Notre humanité s’est perdue quelque part entre la peur de
mourir et l’habitude de voir mourir les autres.
La liberté de vivre, de respirer, de choisir, de marcher
sans peur, d’aimer, de rêver et simplement d’exister nous a été peu à peu
arrachée.
Peut-on encore appeler cela vivre lorsque chaque
lendemain ressemble à une négociation avec la mort ?
Et peut-être que le véritable drame d’Haïti n’est pas
seulement la violence des armes, mais la violence devenue intérieure. Celle qui
nous apprend à ne plus nous étonner. Celle qui transforme la peur en habitude
et l’indignation en silence.
Un peuple commence à mourir bien avant que ses villes ne
soient détruites. Il commence à mourir lorsque ses enfants cessent de croire en
leur avenir.
Lorsque partir devient le rêve des jeunes, lorsque rester
devient un acte de courage, lorsque vivre devient une chance et mourir une
statistique, il faut avoir le courage de se demander : qu’avons-nous fait de
notre humanité ?
Nous avons peut-être construit des maisons, des églises,
des institutions et des frontières. Mais si nous avons perdu le respect de la
vie, que reste-t-il réellement de notre civilisation ?

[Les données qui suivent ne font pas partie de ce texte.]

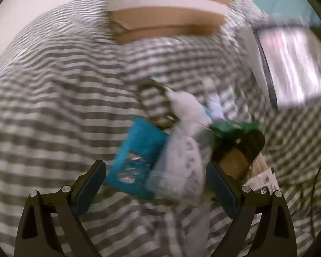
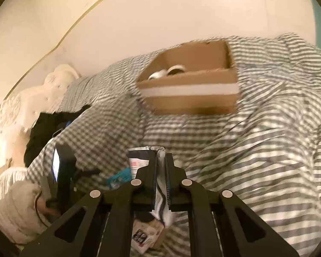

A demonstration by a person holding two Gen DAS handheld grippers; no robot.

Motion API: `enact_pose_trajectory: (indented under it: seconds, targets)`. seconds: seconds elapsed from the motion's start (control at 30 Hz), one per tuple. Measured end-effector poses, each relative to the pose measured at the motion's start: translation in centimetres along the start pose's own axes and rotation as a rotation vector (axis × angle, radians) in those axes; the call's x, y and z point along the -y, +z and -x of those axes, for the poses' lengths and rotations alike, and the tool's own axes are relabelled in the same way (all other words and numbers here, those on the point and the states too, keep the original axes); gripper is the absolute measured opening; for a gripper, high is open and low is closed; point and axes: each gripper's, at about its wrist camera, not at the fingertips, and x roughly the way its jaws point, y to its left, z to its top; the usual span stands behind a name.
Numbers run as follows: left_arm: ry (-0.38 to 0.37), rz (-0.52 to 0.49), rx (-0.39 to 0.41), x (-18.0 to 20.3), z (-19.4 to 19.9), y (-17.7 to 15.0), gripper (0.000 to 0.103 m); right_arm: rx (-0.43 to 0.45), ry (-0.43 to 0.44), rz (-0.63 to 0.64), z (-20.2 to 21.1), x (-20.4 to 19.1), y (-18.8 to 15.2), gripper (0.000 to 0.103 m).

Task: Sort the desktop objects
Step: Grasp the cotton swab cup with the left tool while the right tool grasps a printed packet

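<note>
In the left wrist view my left gripper (image 1: 156, 167) stands open over a small heap on the striped bed cover. Between its fingers, untouched, lie a blue packet (image 1: 137, 160) and a white see-through packet (image 1: 179, 167). A metal clip ring (image 1: 154, 105) lies just beyond them, with a green item (image 1: 231, 128) and a black item (image 1: 252, 143) to the right. In the right wrist view my right gripper (image 2: 160, 160) is shut on a crumpled white-and-dark packet (image 2: 143, 156), held above the cover. An open cardboard box (image 2: 188, 98) lies ahead with white things (image 2: 167, 72) inside.
The cardboard box (image 1: 167, 10) is at the top of the left wrist view, with a shiny silver packet (image 1: 293, 64) at the right. In the right wrist view a puffy white sleeve (image 2: 15, 209), a dark device (image 2: 62, 167), black cloth (image 2: 49, 128) and a padded headboard (image 2: 32, 98) fill the left.
</note>
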Motion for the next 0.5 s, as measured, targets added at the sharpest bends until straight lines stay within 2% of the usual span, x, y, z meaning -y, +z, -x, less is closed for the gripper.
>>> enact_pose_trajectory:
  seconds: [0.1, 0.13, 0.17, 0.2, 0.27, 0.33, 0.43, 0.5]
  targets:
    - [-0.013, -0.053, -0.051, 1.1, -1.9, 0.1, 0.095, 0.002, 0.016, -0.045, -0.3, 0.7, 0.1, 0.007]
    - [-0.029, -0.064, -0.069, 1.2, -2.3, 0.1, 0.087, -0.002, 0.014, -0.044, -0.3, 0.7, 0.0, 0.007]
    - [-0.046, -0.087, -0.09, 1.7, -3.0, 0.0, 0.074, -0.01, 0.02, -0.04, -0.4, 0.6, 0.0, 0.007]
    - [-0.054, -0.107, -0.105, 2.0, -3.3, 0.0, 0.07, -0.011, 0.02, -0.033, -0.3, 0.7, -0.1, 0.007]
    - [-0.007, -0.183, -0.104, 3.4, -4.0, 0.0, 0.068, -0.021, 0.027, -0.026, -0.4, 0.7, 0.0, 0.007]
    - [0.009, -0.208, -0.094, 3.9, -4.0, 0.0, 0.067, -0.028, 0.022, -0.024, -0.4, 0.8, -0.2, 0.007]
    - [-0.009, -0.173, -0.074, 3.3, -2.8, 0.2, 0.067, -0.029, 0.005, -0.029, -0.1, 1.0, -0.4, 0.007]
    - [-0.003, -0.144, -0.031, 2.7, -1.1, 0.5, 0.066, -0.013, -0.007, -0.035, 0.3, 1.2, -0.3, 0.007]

Car la grandeur d’un peuple ne se mesure ni à ses
discours, ni à ses monuments, ni à ses richesses. Elle se mesure à la valeur
qu’il accorde à la vie de l’autre, même lorsque cet autre ne peut rien lui
offrir en retour.
L’Haïtien ne devrait pas avoir à choisir entre fuir et
mourir, entre se taire et souffrir, entre survivre et perdre son âme.
Il est temps de retrouver ce que nous avons laissé
derrière nous : la compassion, la conscience, la dignité, la justice et surtout
cette capacité de regarder la souffrance de l’autre et de dire encore : « Cela
me concerne. »
Parce qu’un jour, peut-être, nous comprendrons que la
véritable liberté ne consiste pas seulement à pouvoir marcher dans la rue.
La véritable liberté, c’est de pouvoir vivre sans avoir
peur de vivre.
Et si nous voulons sauver Haïti, il faudra peut-être
commencer par sauver ce qu’il reste de l’humain en nous.